:: Data for processing ::

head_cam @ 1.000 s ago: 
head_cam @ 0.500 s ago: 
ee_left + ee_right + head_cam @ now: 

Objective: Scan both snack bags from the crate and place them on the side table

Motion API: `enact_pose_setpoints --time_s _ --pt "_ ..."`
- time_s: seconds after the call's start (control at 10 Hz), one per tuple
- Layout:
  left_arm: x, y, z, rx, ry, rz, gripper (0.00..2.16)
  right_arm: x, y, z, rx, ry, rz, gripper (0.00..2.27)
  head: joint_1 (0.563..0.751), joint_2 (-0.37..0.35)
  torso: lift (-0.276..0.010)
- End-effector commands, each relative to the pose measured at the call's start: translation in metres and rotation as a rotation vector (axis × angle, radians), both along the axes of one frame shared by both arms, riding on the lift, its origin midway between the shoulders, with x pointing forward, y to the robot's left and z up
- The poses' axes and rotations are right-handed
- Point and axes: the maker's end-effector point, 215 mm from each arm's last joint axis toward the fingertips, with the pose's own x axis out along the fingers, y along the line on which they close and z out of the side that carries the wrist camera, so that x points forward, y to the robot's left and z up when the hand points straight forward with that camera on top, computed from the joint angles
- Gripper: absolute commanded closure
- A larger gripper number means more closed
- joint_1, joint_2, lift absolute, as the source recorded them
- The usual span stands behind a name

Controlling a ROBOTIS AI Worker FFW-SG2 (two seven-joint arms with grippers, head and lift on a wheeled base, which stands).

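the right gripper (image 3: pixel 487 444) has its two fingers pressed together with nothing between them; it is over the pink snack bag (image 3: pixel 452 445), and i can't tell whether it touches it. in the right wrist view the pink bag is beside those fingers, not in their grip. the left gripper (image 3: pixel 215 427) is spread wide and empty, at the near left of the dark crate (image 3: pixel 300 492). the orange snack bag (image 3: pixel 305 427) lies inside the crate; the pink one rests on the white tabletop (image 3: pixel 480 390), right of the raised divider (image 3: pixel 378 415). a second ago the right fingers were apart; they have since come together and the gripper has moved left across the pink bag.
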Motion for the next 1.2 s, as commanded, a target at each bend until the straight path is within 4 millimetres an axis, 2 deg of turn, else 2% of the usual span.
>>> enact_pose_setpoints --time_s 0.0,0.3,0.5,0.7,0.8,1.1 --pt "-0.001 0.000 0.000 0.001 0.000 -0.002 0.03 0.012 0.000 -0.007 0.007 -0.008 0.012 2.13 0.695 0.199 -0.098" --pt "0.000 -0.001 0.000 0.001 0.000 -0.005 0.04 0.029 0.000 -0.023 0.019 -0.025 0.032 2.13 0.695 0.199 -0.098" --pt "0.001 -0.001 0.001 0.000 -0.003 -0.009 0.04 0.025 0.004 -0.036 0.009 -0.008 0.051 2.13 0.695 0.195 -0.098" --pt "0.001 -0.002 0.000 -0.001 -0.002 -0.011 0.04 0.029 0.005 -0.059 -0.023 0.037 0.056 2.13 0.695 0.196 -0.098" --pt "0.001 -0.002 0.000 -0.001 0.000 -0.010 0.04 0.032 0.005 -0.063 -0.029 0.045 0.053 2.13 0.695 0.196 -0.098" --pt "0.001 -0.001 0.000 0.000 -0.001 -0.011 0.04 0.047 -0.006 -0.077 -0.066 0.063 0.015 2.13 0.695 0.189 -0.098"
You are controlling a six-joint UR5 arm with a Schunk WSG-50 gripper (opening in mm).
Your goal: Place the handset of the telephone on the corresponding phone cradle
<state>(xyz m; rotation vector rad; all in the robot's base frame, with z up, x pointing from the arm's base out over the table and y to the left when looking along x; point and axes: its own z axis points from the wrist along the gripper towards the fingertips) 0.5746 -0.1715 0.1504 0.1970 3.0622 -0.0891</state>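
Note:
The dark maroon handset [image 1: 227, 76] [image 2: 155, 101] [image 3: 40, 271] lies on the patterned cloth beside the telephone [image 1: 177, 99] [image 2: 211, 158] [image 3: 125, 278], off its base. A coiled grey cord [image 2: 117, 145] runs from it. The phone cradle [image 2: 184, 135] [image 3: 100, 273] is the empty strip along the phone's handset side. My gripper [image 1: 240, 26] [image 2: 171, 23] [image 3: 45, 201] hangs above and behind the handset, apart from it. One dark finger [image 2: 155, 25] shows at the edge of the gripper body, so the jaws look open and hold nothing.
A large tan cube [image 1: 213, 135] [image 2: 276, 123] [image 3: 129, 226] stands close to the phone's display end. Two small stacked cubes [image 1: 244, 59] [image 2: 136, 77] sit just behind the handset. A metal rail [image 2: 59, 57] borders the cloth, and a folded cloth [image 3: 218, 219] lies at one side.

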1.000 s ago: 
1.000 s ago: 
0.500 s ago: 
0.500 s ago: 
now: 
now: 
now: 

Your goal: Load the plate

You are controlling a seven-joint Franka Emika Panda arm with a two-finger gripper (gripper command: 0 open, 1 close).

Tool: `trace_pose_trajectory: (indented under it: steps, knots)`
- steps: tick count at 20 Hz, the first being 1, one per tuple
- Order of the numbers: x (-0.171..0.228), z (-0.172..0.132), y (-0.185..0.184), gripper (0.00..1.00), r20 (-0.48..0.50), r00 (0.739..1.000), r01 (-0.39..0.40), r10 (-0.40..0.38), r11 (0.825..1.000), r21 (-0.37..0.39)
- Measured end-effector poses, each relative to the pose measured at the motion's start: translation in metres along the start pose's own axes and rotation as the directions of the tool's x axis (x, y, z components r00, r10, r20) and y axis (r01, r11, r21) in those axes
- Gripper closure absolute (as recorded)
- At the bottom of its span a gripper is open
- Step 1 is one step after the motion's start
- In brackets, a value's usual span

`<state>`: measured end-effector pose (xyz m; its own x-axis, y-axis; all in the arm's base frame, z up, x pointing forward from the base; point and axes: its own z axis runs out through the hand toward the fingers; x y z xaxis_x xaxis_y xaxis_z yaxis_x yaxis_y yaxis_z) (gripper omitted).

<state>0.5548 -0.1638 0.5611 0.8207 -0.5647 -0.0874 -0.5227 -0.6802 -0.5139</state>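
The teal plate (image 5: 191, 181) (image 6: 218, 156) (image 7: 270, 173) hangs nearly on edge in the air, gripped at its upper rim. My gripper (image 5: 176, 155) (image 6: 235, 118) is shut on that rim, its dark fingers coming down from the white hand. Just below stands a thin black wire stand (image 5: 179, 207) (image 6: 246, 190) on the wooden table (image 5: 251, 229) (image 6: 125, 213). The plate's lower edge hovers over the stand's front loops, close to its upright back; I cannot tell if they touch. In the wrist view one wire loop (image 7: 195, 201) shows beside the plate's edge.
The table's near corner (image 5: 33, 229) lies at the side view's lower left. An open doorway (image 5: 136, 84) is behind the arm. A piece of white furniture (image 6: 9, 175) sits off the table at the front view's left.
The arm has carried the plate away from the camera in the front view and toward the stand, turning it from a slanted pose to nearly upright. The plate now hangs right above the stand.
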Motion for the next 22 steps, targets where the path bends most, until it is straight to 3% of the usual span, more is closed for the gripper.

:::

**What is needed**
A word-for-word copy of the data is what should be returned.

**Answer section**
head_cam @ 1.000 s ago: 
head_cam @ 0.500 s ago: 
ee_left + ee_right + head_cam @ now: 

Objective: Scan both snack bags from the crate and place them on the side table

Motion API: `enact_pose_setpoints --time_s _ --pt "_ ..."`
- time_s: seconds after the call's start (control at 10 Hz), one per tuple
- Layout:
  left_arm: x, y, z, rx, ry, rz, gripper (0.00..2.16)
  right_arm: x, y, z, rx, ry, rz, gripper (0.00..2.27)
  head: joint_1 (0.563..0.751), joint_2 (-0.37..0.35)
  torso: lift (-0.276..0.010)
- End-effector commands, each relative to the pose measured at the call's start: translation in metres and rotation as a rotation vector (axis × angle, radians), both along the axes of one frame shared by both arms, riding on the lift, its origin midway between the shoulders, with x pointing forward, y to the robot's left and z up
- The poses' axes and rotations are right-handed
- Point and axes: the maker's end-effector point, 215 mm from each arm's last joint axis toward the fingertips, with the pose's own x axis out along the fingers, y along the line on which they close and z out of the side that carries the wrist camera, so that x points forward, y to the robot's left and z up when the hand points straight forward with that camera on top, computed from the joint angles
- Gripper: absolute commanded closure
- A larger gripper number means more closed
- joint_1, joint_2, lift absolute, as the source recorded them
- The usual span stands behind a name

Controlling a ROBOTIS AI Worker FFW-SG2 (two seven-joint arms with grippers, head and lift on a wheeled base, which stands).

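the right gripper (image 3: pixel 487 444) has its two fingers pressed together with nothing between them; it is over the pink snack bag (image 3: pixel 452 445), and i can't tell whether it touches it. in the right wrist view the pink bag is beside those fingers, not in their grip. the left gripper (image 3: pixel 215 427) is spread wide and empty, at the near left of the dark crate (image 3: pixel 300 492). the orange snack bag (image 3: pixel 305 427) lies inside the crate; the pink one rests on the white tabletop (image 3: pixel 480 390), right of the raised divider (image 3: pixel 378 415). a second ago the right fingers were apart; they have since come together and the gripper has moved left across the pink bag.
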Motion for the next 1.2 s, as commanded, a target at each bend until the straight path is within 4 millimetres an axis, 2 deg of turn, else 2% of the usual span.
>>> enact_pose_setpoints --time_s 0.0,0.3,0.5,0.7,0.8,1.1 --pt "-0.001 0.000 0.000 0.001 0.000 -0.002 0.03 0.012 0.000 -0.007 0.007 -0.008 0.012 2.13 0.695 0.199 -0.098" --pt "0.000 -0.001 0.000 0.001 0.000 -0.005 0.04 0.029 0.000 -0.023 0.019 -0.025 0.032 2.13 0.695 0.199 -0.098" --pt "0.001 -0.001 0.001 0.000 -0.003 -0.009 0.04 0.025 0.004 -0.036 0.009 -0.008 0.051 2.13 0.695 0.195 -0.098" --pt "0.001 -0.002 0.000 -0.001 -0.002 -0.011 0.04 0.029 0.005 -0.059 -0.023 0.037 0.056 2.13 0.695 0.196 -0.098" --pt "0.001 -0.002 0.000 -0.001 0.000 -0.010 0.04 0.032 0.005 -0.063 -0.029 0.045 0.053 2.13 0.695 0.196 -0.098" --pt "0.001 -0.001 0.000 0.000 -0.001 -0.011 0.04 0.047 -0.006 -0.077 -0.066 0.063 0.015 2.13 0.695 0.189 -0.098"
You are controlling a six-joint UR5 arm with a Schunk WSG-50 gripper (opening in mm).
Your goal: Place the handset of the telephone on the corresponding phone cradle
<state>(xyz m; rotation vector rad; all in the robot's base frame, with z up, x pointing from the arm's base out over the table and y to the left when looking along x; point and axes: its own z axis points from the wrist along the gripper towards the fingertips) 0.5746 -0.1715 0.1504 0.1970 3.0622 -0.0891</state>
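Note:
The dark maroon handset [image 1: 227, 76] [image 2: 155, 101] [image 3: 40, 271] lies on the patterned cloth beside the telephone [image 1: 177, 99] [image 2: 211, 158] [image 3: 125, 278], off its base. A coiled grey cord [image 2: 117, 145] runs from it. The phone cradle [image 2: 184, 135] [image 3: 100, 273] is the empty strip along the phone's handset side. My gripper [image 1: 240, 26] [image 2: 171, 23] [image 3: 45, 201] hangs above and behind the handset, apart from it. One dark finger [image 2: 155, 25] shows at the edge of the gripper body, so the jaws look open and hold nothing.
A large tan cube [image 1: 213, 135] [image 2: 276, 123] [image 3: 129, 226] stands close to the phone's display end. Two small stacked cubes [image 1: 244, 59] [image 2: 136, 77] sit just behind the handset. A metal rail [image 2: 59, 57] borders the cloth, and a folded cloth [image 3: 218, 219] lies at one side.
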
1.000 s ago: 
1.000 s ago: 
0.500 s ago: 
0.500 s ago: 
now: 
now: 
now: 

Your goal: Load the plate

You are controlling a seven-joint Franka Emika Panda arm with a two-finger gripper (gripper command: 0 open, 1 close).

Tool: `trace_pose_trajectory: (indented under it: steps, knots)`
- steps: tick count at 20 Hz, the first being 1, one per tuple
- Order of the numbers: x (-0.171..0.228), z (-0.172..0.132), y (-0.185..0.184), gripper (0.00..1.00), r20 (-0.48..0.50), r00 (0.739..1.000), r01 (-0.39..0.40), r10 (-0.40..0.38), r11 (0.825..1.000), r21 (-0.37..0.39)
- Measured end-effector poses, each relative to the pose measured at the motion's start: translation in metres along the start pose's own axes and rotation as the directions of the tool's x axis (x, y, z components r00, r10, r20) and y axis (r01, r11, r21) in those axes
- Gripper closure absolute (as recorded)
- At the bottom of its span a gripper is open
- Step 1 is one step after the motion's start
- In brackets, a value's usual span

`<state>`: measured end-effector pose (xyz m; its own x-axis, y-axis; all in the arm's base frame, z up, x pointing forward from the base; point and axes: its own z axis runs out through the hand toward the fingers; x y z xaxis_x xaxis_y xaxis_z yaxis_x yaxis_y yaxis_z) (gripper omitted).

<state>0.5548 -0.1638 0.5611 0.8207 -0.5647 -0.0874 -0.5227 -0.6802 -0.5139</state>
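The teal plate (image 5: 191, 181) (image 6: 218, 156) (image 7: 270, 173) hangs nearly on edge in the air, gripped at its upper rim. My gripper (image 5: 176, 155) (image 6: 235, 118) is shut on that rim, its dark fingers coming down from the white hand. Just below stands a thin black wire stand (image 5: 179, 207) (image 6: 246, 190) on the wooden table (image 5: 251, 229) (image 6: 125, 213). The plate's lower edge hovers over the stand's front loops, close to its upright back; I cannot tell if they touch. In the wrist view one wire loop (image 7: 195, 201) shows beside the plate's edge.
The table's near corner (image 5: 33, 229) lies at the side view's lower left. An open doorway (image 5: 136, 84) is behind the arm. A piece of white furniture (image 6: 9, 175) sits off the table at the front view's left.
The arm has carried the plate away from the camera in the front view and toward the stand, turning it from a slanted pose to nearly upright. The plate now hangs right above the stand.
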Motion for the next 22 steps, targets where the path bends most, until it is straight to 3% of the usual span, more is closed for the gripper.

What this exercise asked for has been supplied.